Kuroda Wins Wider Majority, Warns Inflation Could Dip Below 1% (Bloomberg)

Bank of Japan Governor Haruhiko Kuroda secured a wider majority today and warned inflation could fall below 1% after the world’s third-largest economy slid into recession. The BOJ board voted 8-1 to continue expanding the monetary base at an annual pace of 80 trillion yen ($683 billion) following a split decision to increase stimulus last month. Prime Minister Shinzo Abe is delaying a sales-tax increase and will lift spending as Kuroda implements unprecedented asset purchases. The central bank is targeting price gains of 2% in an economy that unexpectedly contracted in the quarter through September as Japan struggles to pull out of two decades of stagnation. “The BOJ will have to bolster stimulus again,” Takuji Aida, an economist at SocGen, said before today’s announcement.

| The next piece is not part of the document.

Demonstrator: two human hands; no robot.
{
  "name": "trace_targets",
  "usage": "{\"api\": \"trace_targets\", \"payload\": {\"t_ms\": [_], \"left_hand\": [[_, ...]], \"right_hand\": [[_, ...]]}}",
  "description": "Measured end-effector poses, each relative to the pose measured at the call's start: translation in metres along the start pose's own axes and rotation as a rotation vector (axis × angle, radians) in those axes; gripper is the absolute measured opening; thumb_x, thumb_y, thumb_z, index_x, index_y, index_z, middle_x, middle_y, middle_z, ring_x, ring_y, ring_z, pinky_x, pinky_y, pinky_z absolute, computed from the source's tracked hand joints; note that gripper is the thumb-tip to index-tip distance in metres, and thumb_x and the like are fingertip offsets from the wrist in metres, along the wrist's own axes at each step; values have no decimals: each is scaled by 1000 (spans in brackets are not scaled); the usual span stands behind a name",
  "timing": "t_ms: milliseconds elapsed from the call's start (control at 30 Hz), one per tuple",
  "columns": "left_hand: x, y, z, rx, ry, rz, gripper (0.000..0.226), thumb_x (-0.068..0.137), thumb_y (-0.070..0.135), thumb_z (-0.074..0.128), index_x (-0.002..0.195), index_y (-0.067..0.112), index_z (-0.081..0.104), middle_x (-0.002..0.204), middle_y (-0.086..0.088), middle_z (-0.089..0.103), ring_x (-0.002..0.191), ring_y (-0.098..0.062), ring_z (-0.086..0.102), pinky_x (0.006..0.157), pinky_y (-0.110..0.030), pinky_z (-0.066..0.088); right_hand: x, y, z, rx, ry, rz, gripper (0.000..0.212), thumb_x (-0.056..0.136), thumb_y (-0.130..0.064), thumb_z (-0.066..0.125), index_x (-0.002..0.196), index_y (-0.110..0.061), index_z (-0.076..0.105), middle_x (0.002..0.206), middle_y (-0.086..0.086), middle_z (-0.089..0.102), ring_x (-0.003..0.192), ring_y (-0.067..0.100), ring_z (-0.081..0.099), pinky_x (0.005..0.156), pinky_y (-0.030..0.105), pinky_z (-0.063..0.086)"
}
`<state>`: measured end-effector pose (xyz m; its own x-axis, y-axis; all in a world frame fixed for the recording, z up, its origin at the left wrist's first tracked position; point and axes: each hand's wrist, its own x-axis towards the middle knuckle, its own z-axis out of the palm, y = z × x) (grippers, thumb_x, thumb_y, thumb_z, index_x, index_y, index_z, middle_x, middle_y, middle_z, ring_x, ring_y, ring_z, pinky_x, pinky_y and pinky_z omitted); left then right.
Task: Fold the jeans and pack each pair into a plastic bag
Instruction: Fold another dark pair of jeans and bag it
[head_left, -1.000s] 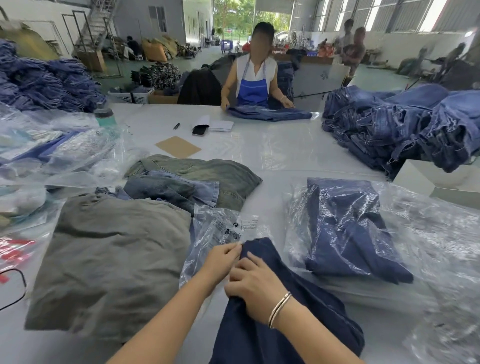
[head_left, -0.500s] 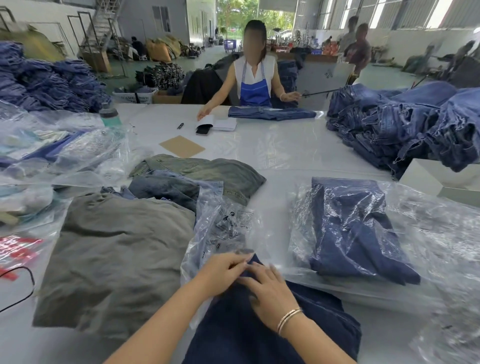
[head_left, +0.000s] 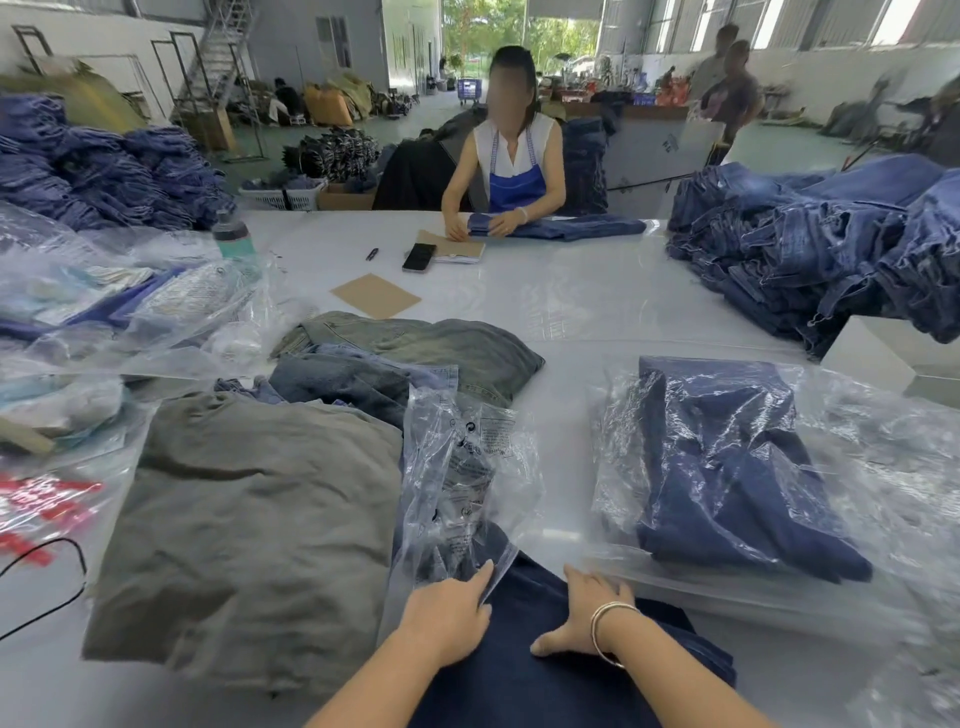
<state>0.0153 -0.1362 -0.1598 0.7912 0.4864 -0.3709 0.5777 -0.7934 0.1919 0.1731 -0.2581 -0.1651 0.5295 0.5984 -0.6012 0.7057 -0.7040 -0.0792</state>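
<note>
At the near edge of the counter (head_left: 571, 312), I see folded dark jeans (head_left: 524, 670) lying partly inside a clear plastic bag (head_left: 457, 478). My left hand (head_left: 447, 613) has its fingers curled on the bag's open edge, apparently pinching it. My right hand (head_left: 587, 613) lies flat on the jeans, fingers spread. A bagged pair (head_left: 727, 467) sits toward the right edge.

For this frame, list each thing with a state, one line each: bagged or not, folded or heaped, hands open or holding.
Dark jeans: folded, far end inside the bag mouth.
Plastic bag: mouth open, mostly unfilled.
Left hand: grips the bag's edge.
Right hand: open, flat on the jeans.
Bagged jeans: folded, inside plastic.
Grey garment: folded, unbagged.
Denim pile: heaped, unbagged.
</note>
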Motion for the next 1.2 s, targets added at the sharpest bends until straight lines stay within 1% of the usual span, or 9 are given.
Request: {"api": "trace_targets", "payload": {"t_ms": [133,367,533,667,767,833,1000,1133,1200], "left_hand": [[6,5,-1,-39,44,55,55,99,27,29,152,37,14,127,-6,51,114,-31,53,90,-40,43],[4,5,-8,-285,362,326,62,89,4,37,141,37,45,104,2,46,98,-21,48,91,-31,42],[-11,-12,-25,-331,627,483,76,74,-12,42,136,30,53,96,2,50,84,-15,49,81,-23,44],[-16,-26,-37,-394,767,367,67,73,-20,51,132,13,57,96,-2,53,87,-15,50,86,-26,44],[-14,-28,-50,-393,852,211,41,75,-13,64,107,12,72,87,-2,55,81,-19,55,76,-35,48],[-11,-31,-58,-381,847,74,25,77,-5,68,95,12,73,86,-4,58,81,-27,59,73,-42,50],[-9,-40,-67,-276,701,-16,20,81,11,70,100,9,64,93,-9,61,87,-32,60,74,-44,51],[-19,-39,-58,-184,653,0,15,83,23,69,78,10,63,63,-4,63,53,-29,62,44,-33,49],[-19,-45,-49,-214,673,15,23,90,30,56,78,12,62,63,-2,63,54,-27,62,45,-32,47]], "right_hand": [[5,-1,-8,24,-124,-34,92,54,-68,73,127,-19,47,130,1,55,119,22,52,99,33,39],[-12,10,-25,644,-259,-253,32,69,-25,77,99,-22,68,93,-5,69,86,13,67,72,20,53],[-23,43,-37,1196,-244,-302,45,56,-11,74,100,-5,69,97,13,72,85,25,69,74,31,55],[-31,65,-47,1486,-206,-375,51,47,-9,79,97,-1,71,97,22,70,84,32,68,74,38,56],[-40,67,-55,1559,-207,-438,46,52,-7,75,98,0,71,100,24,68,87,34,68,77,40,56],[-45,67,-56,1590,-188,-449,41,59,-2,67,100,2,69,100,24,68,86,33,68,75,39,56],[-53,70,-50,1721,-147,-456,34,60,2,58,91,2,72,93,24,69,78,33,69,67,38,57],[-57,72,-42,1837,-136,-439,31,62,-1,53,84,1,75,84,22,71,70,32,70,59,36,57],[-60,71,-37,1881,-125,-419,30,62,-2,53,80,0,76,79,21,71,67,31,70,56,34,57]]}}
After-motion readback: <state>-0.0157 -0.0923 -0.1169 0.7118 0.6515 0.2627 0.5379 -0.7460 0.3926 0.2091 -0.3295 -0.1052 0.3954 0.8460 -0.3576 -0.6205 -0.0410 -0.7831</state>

“The economy is much weaker than expected and it will become clearer that the economy and inflation are veering away from the BOJ’s scenario.” Consumer prices excluding fresh food rose 3% in September from a year earlier, slowing from a 3.1% gain in August. Stripping out the effects of April’s increase in the sales tax, the central bank’s core measure of inflation was 1% in September, a level Kuroda said in July wouldn’t be breached. The yen is trading near a seven-year low. The prime minister has called an early election in a bid to extend his term and salvage his Abenomics policies. He delayed for 18 months the increase in the sales tax to 10%, after a bump to 8% in April helped tip Japan into its fourth recession since 2008. The economy shrank an annualized 1.6% last quarter following a 7.3% contraction in April-to-June.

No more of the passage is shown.